Last weekend, in an attempt to build up our winter supplies of kindling, my husband and I, the four kids plus baby in pram and dog headed to the park. During recent dog walks we'd noticed a large supply of pine cones and had talked about going back to get some for the fire, and this weekend with all the kids with us seemed an ideal time to put the plan into action.  The next few hours saw us scrabbling through hedges and foraging under trees with the occasional cry of 'found loads here...' as we gaily filled bag after bag with various sized twigs and pine cones.  I hadn't really stopped to think whether it is in fact legal to go wood collecting in a public park or indeed what we might look like strolling out of the park with the back of the buggy filled to the brim with five large bags of wood and two of pine cones and the baby snuggled up front.  I think one of the best memories from that day was rounding a bend to see my husband and all the kids, underneath a solitary tree by the side of the path, with their bums in the air, bent double, furiously picking up pine cones with not a care in the world.

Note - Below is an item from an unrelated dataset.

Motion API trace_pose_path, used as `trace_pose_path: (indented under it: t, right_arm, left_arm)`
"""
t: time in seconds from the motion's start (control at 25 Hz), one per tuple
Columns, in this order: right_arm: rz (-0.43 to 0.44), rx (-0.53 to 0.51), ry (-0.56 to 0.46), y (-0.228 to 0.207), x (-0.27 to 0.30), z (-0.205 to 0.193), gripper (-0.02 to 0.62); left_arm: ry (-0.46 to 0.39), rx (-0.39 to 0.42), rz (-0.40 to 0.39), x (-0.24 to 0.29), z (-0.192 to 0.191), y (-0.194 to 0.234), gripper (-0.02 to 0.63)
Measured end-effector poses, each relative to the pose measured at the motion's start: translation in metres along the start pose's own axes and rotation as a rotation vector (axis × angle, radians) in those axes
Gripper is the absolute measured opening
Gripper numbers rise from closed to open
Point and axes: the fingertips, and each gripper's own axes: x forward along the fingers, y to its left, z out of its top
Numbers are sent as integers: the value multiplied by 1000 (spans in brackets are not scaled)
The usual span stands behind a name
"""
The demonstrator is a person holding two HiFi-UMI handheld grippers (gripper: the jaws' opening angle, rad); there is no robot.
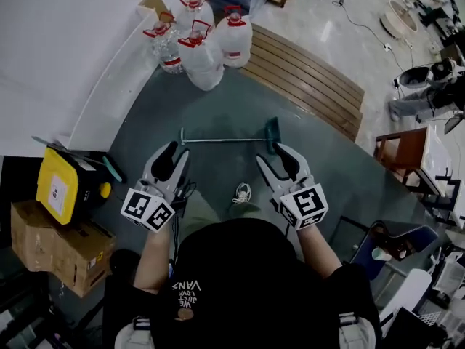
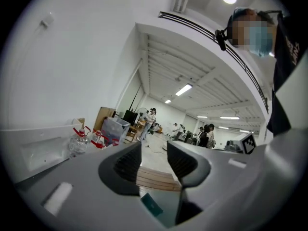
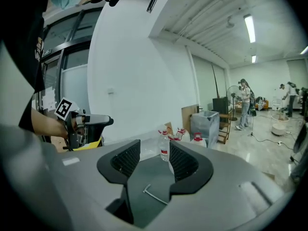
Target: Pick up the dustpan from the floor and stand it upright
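Black cap (image 1: 240, 267) of the person fills the bottom middle of the head view, with both forearms reaching up the frame from it. Two grippers are out in front, each bearing one marker cube.

At the far left sit one yellow case (image 1: 62, 184) and, below it, one cardboard box (image 1: 54, 249), partly cut off by the edge. The left gripper (image 1: 174, 151) is left of centre. In its own view its jaws stand apart with nothing between the pads. Through the gap show wooden slats (image 2: 156, 179) and a teal corner of the pan.

Four water bottles (image 1: 200, 60) with red caps cluster at the upper middle, beside a white wall.

One dustpan (image 1: 225, 139) lies flat on the dark green floor (image 1: 232, 100), just above the two grippers in the frame. Its thin handle runs left to right and its teal pan is at the right end, partly hidden behind the right gripper (image 1: 275, 155). That gripper is also released and empty. Only a far bottle and the handle's end show in its gap.

A small pale thing (image 1: 243, 192) on the floor between the grippers is too small to tell.

Slatted boards run down the upper right, and one brown chair (image 1: 403, 151) stands at the right edge amid clutter that is hard to make out.
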Motion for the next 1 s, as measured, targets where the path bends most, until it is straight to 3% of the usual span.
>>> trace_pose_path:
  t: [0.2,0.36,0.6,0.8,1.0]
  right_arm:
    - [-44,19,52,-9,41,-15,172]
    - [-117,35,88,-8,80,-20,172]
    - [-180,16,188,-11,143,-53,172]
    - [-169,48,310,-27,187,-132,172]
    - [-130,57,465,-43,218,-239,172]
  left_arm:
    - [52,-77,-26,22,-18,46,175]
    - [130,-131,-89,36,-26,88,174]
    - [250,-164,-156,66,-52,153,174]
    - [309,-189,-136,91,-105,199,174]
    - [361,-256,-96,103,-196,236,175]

Along with the wood came an unexpected foraging bonus in the form of mushrooms, or so we thought.  My husband has a couple of foraging books, the edible seashore and, handily, Edible mushrooms.  It seemed like a good idea to pick a few, for identifying back at home, with a view to returning and picking the bumper crop.  What I hadn't realised is just how similar the non-poisonous mushrooms are to the deadly poisonous ones.   Leafing through the book I could feel my confidence falling as we debated exactly which of the mushrooms we had picked were what.  Sadly after some heated discussions in the kitchen over common field mushroom versus it's deadly counterpart, the mushrooms were consigned to the bin with an agreed, 'think we need to get the help from an expert to start with'..We might have been a little braver were it not for the fact that, my foraging friends mother, herself an expert forager, had made herself extremely ill with self picked wild mushrooms.  Either that or it was the frequently labeled 'Deadly poisonous' in the book that did it.

So as I sit here with the fire burning, thanks to the pine cones, and the heating on, I find myself reflecting on the idea of keeping chickens.  We live in a Victorian terraced house and our back yard is, for the most part, paving slabs.  The exception to this is a small piece of ground just behind our down stairs shower room.  I had intended for this to become my veggie patch, however when we moved in and my husband dug it over he discovered that the soil was only a few inches deep and sits on top of a concrete slab.  This made it useless for anything much other than salad leaves.  So it's been left to grow the odd humongous stinging nettle and become the local cat and, I have to admit on occasions, our dog's litter box.  For several years I've been an avid exponent of free range chickens and eggs and with joy watched as Hugh Fearnley-Whittingstall brought his 'Chicken's Out' campaign to the public eye through his TV programme and online campaign.  I've been known to send out emails to my friends encouraging them to buy free range over 'battery' hens or as they are now more media savily called 'caged' birds.  I've also more recently, watched with some degree of envy as several of my friends have taken on their own chickens and stood and discussed the merits of an 'Eglu' over home made wooden hen houses and fences.  Most recently I've seen my own vision of keeping chickens realised through some friends who have turned their veggie patch into an amazing chicken pen.  In true scuttering style they've used wood they collected from a local forest and made a Robinson Crusoe style fence and five bar gate, and  have turned the middle of a carnival Chinese dragon into the chicken house with fantastic bobbly style wooden peg handles. It really is a work of art and completely plays to my love of re-use, looks fab, cool, funky and is without doubt extremely practical and I just know the chickens are going to love living in their Eco home. 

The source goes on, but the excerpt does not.